And even if I find it in myself to do it, the quality I put out tends to be...
meh.

The reason I want to quit is to force myself to abandon the safety net of a
stable day job. I have enough saved up where I can go jobless for a year or
so, which should be sufficient time to devote my full energy to ideas. In the
end, even if things don't work out, I suspect that my batteries will be
recharged and I'll be ready to go back to a steady day job.

Maybe I'm just horribly wrong, though. One way to find out, right? :)

------
radnam
I think a blanket statement like the title of the article should be a taken
with a pinch of salt. There a plethora of factors that come into play, e.g.,
what kind of day job you are working at? Do you have a family to support? What
kind of new business ideas are you exploring?

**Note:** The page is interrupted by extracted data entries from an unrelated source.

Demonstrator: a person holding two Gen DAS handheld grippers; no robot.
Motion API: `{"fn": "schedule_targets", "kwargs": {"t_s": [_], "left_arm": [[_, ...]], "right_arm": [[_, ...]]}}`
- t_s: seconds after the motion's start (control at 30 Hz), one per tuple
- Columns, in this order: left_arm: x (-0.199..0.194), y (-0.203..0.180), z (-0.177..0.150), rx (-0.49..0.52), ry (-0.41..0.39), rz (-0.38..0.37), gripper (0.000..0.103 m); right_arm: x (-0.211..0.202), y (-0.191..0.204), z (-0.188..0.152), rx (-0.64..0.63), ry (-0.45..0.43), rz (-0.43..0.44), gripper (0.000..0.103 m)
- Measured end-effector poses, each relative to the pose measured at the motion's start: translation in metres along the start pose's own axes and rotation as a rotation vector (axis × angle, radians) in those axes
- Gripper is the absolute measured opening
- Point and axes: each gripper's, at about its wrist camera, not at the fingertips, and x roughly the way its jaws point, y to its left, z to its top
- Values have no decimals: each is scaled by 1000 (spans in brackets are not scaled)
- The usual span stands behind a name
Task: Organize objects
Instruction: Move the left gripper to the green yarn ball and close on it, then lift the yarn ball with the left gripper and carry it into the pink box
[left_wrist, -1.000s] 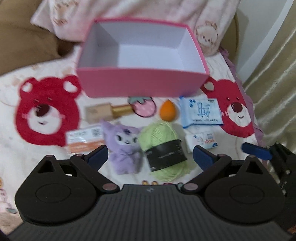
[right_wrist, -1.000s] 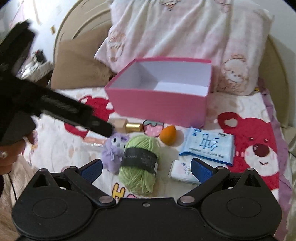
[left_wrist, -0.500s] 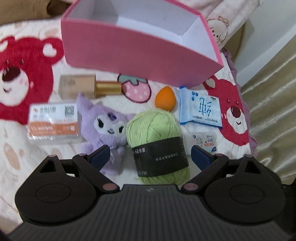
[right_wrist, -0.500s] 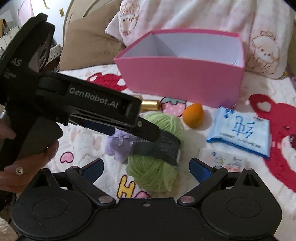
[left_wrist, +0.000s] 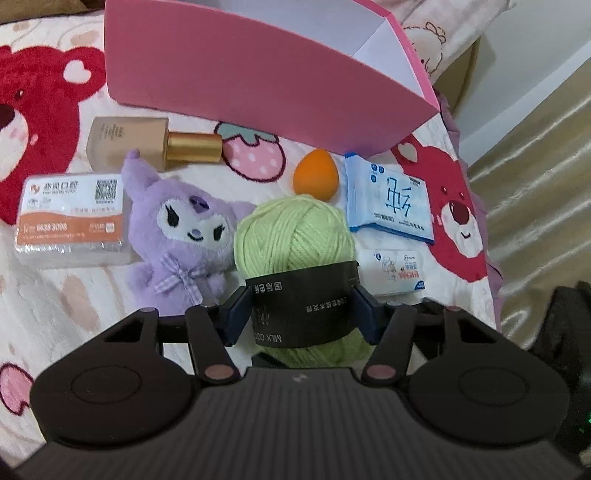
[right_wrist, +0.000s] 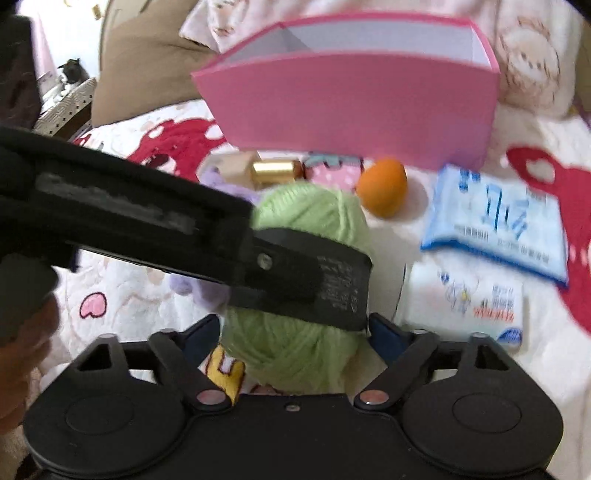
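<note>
Both claws have just been closing around the yarn (left_wrist: 295, 236): left claw (left_wrist: 301, 314) clamps its band, right claw (right_wrist: 295, 338) brackets it apart, likely lifting it toward the box (left_wrist: 258, 81) ahead.

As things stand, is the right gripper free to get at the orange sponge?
Probably not: the green yarn sits between the right gripper and the orange sponge, and the left gripper, clamped on that yarn, crosses in front.

My left gripper (left_wrist: 301, 314) is matte black: a ribbed central housing, two round lobes with circular recesses, angled link arms on pinkish pivot pins, and dark blue pads (left_wrist: 236, 317). My right gripper (right_wrist: 291, 338) has the same build, with a small screw at the housing's centre. A green light glows at the left view's right edge.
</note>
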Motion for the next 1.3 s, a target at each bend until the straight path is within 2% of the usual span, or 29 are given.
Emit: {"fn": "schedule_targets", "kwargs": {"t_s": [0.07,0.27,0.47,0.67,0.83,0.93,1.07,1.3], "left_arm": [[3,3,-1,-10,0,-11,58],[0,5,-6,-2,-39,-50,54],[-8,-17,4,88,9,-7,52],[-34,-43,41,161,90,4,52],[-62,-67,75,228,103,-24,52],[-78,-78,95,253,81,-64,52],[-99,-84,120,250,9,-118,52],[-104,-82,174,252,-30,-174,53]], "right_arm": [[1,-3,-3,23,-1,5,75],[-4,1,-7,34,-48,3,68],[-7,3,-1,50,-62,-25,67],[-39,7,21,82,-112,-33,67],[-72,10,45,84,-168,-55,67],[-92,10,66,73,-198,-71,67],[-115,7,101,41,-225,-101,67],[-113,5,151,24,-227,-139,67]]}}
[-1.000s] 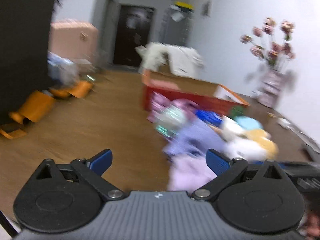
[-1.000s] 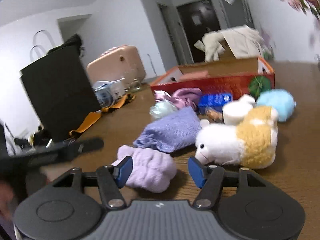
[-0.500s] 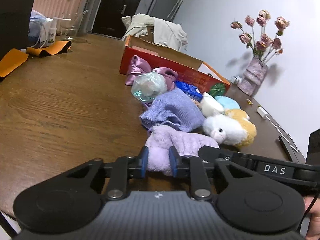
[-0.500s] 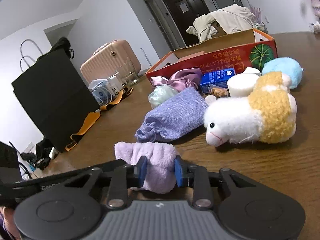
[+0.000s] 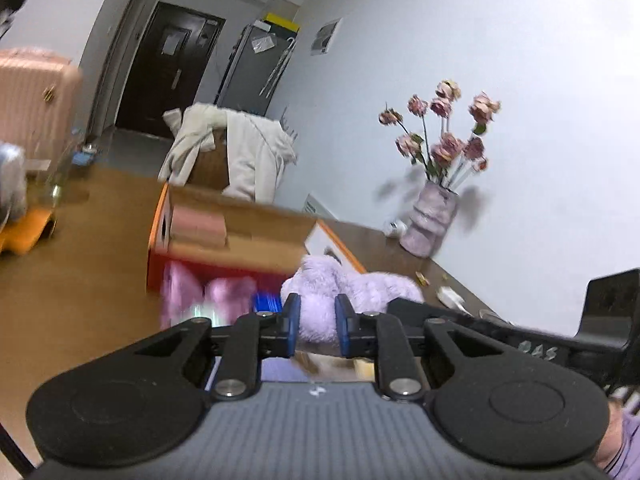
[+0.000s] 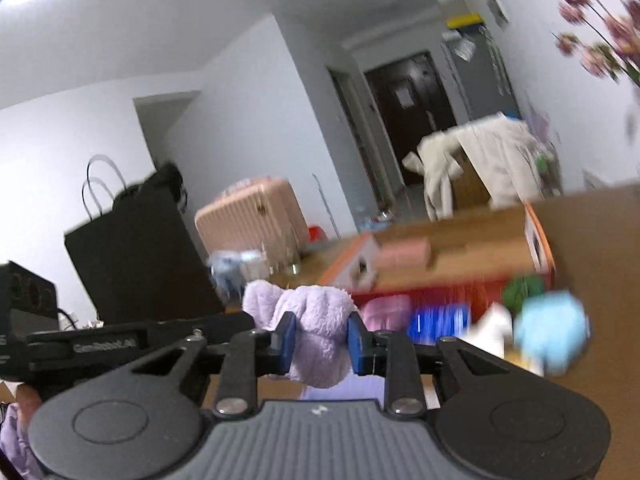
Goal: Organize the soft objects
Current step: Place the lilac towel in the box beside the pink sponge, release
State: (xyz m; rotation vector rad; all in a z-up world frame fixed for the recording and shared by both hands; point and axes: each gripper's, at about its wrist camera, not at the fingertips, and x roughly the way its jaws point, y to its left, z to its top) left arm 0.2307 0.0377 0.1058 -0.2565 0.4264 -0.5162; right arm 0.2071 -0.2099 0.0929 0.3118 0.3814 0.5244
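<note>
Both the left gripper [image 5: 316, 325] and the right gripper [image 6: 322, 343] have their jaws pinching the lilac plush cloth [image 5: 344, 284], which sits low at the centre of each frame. Behind it, blurred, the red cardboard box [image 6: 452, 270] stands on the table [image 5: 76, 276].

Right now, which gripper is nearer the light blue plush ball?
Right. The right gripper is just left of the light blue plush ball; the left gripper sits farther left.
</note>
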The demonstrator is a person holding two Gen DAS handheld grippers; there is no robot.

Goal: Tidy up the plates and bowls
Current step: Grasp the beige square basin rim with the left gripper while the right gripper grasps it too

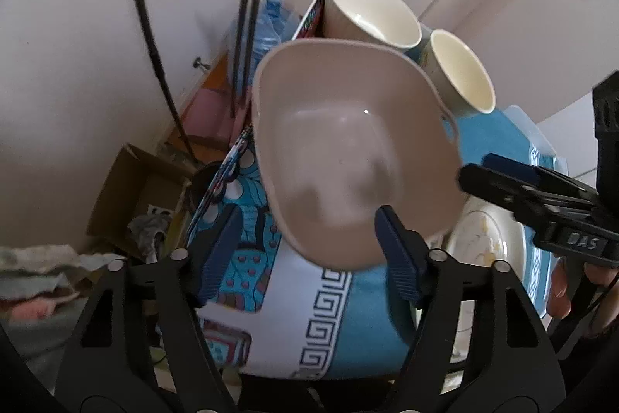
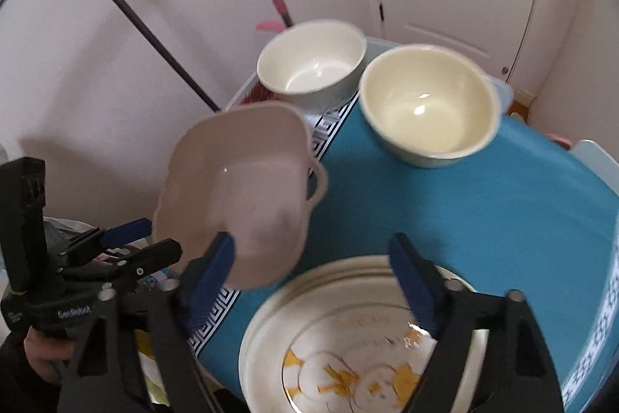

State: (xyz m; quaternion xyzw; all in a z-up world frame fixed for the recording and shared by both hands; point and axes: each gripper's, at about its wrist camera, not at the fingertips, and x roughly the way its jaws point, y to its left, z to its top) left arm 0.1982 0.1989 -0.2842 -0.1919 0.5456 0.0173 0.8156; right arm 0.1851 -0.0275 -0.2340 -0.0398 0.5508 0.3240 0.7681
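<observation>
Step in hand: sorting bowls, currently on the pink handled dish [image 1: 348,149]

- Dish tilted, at the left edge of the blue tablecloth [image 2: 503,219], partly out past the table edge. Blurred; cannot tell what carries it or whether it rests on the cloth at all
- left gripper [image 1: 309,250]: jaws apart, nothing pinched. One finger overlaps the dish's near rim, the other clear over the patterned cloth
- right gripper [image 2: 313,269]: jaws apart too, empty, hanging above the plate stack [image 2: 348,366]. Left finger crosses the dish's lower edge in its own view; contact unclear
- white bowl [image 2: 309,64] and cream bowl [image 2: 425,103] upright at the far side of the table, just beside each other, not nested
- Plates already stacked at the near edge, yellow pattern on top

Judgement: plates done, bowls not yet grouped, roughly halfway

Next move probably calls for:
- getting a firm pinch on the dish rim or handle before it slides off the edge
- levelling it, then carrying it toward the two bowls
- keeping the other claw clear of the plate stack

Risk: smooth glazed rim, shallow bite, easy to slip
</observation>
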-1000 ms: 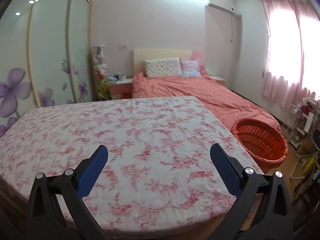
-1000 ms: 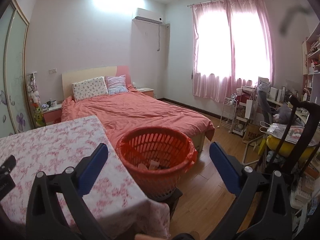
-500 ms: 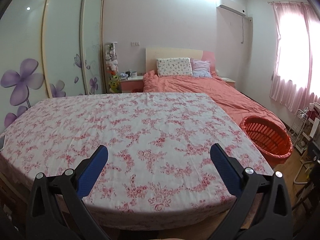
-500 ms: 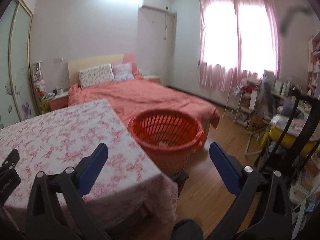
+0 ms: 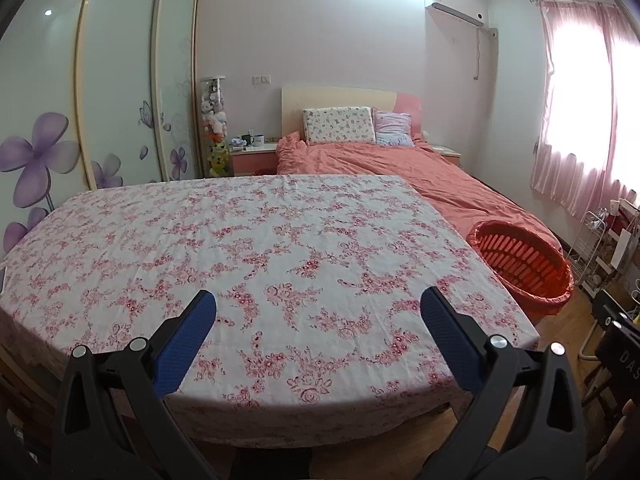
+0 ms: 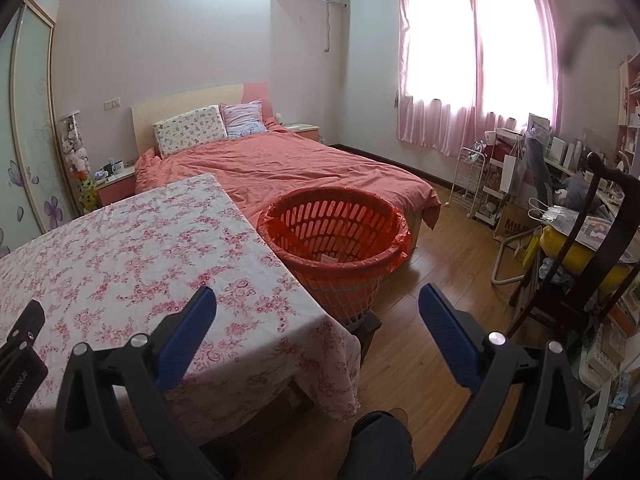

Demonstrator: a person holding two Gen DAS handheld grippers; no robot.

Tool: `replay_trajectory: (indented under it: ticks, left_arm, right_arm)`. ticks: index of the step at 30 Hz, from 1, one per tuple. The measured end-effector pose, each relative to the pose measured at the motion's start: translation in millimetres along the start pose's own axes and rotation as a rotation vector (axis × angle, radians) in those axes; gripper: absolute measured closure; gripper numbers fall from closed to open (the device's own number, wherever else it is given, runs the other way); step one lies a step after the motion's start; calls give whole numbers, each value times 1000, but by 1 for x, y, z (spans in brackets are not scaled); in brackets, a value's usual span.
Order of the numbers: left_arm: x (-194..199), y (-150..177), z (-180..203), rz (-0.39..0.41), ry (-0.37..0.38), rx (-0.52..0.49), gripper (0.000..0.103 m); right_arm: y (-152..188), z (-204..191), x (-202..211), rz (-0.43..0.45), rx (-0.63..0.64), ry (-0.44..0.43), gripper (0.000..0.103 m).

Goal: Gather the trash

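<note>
- My left gripper [image 5: 318,312] is spread wide, its blue-padded fingers [image 5: 182,344] holding nothing, hovering over the near edge of the table
- My right gripper [image 6: 317,312] is likewise gaping and empty, one finger over the table's corner, the other over the wooden floor [image 6: 436,264]
- Just ahead of my right gripper, between its fingers and a little beyond, stands the orange basket [image 6: 334,236]; from my left gripper it sits off to the right [image 5: 520,264], past the table's right edge
- The basket is a round plastic tub with slotted walls, wider at the rim than at the base, with a thin orange liner folded over the rim
- It stands upright, mouth facing the ceiling, its long axis vertical; it rests on a dark low stand and sits just beside the table edge, against the foot of the bed
- At the bottom I can make out a few pale scraps [image 6: 329,257]; what they are I cannot tell
- Under and ahead of my left gripper spreads the table [image 5: 280,240], covered with a white cloth printed with pink flowers
- Beyond the table and the basket lies the bed [image 6: 280,168] with a salmon duvet and two pillows at the headboard
- Far to the right of my right gripper are pink curtains [image 6: 476,56] and a cluttered desk with shelves [image 6: 560,184]
- Left of my left gripper stands a wardrobe [image 5: 100,92] with purple flowers on its sliding doors
</note>
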State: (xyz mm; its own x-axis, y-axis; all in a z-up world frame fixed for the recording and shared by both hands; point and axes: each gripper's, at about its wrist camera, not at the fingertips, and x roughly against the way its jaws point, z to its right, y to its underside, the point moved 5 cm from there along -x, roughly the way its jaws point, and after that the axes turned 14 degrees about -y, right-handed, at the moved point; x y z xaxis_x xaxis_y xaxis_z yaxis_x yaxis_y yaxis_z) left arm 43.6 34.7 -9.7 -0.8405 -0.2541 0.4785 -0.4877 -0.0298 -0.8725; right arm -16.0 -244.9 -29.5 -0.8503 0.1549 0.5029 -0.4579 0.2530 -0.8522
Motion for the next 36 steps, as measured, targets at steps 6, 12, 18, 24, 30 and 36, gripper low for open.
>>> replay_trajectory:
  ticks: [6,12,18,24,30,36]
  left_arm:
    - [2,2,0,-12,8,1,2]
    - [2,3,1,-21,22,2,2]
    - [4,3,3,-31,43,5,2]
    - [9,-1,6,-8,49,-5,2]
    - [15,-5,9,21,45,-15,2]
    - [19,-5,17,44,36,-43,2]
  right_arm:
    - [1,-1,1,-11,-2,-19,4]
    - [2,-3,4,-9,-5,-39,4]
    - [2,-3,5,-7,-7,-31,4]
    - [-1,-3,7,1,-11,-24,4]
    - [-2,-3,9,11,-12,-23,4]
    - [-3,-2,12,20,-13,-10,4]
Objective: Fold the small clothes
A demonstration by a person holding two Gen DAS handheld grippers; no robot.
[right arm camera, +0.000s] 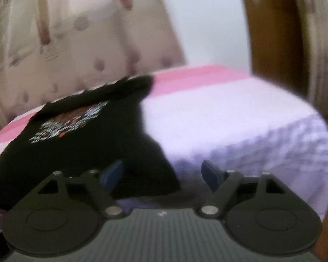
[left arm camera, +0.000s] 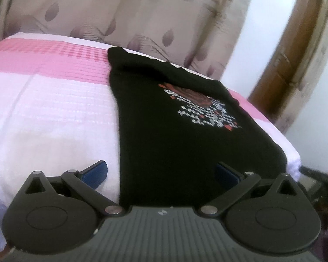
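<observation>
A black T-shirt (left arm camera: 175, 135) with a red and white print lies flat on a bed with a pink and white cover (left arm camera: 54, 120). My left gripper (left arm camera: 161, 174) is open at the shirt's near hem; its right finger (left arm camera: 227, 174) is over the black cloth and its left finger over the white cover. The right wrist view is blurred. There the T-shirt (right arm camera: 76, 150) fills the left side, and its near right corner reaches in between the fingers of my right gripper (right arm camera: 163, 174). That gripper is open, its pads clear of the cloth.
A patterned beige curtain (left arm camera: 120, 11) hangs behind the bed. A wooden door frame (left arm camera: 295, 54) and a white wall stand to the right. The bed cover (right arm camera: 240, 120) drops off at its near right edge (right arm camera: 306, 152), with floor beyond.
</observation>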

Personally, I think it is really hard to do justice to either your fledgling
business or your day job when you try to do both. Especially when you have a
kids.

------
blutoot
"Having recent wage and salary income in the same industry as the non-employer
business has a large and positive impact on the likelihood of transit- ing to
being a non-employer business." \- isn't this capturing the typical Silicon
Valley story?

------
mmanfrin
Questions to those of you who have done this: how do you deal with exhaustion
keeping you from working on side projects after work? I have a bunch of ideas
I want to try to work on, but I never seem to have the will to do them when I
get home.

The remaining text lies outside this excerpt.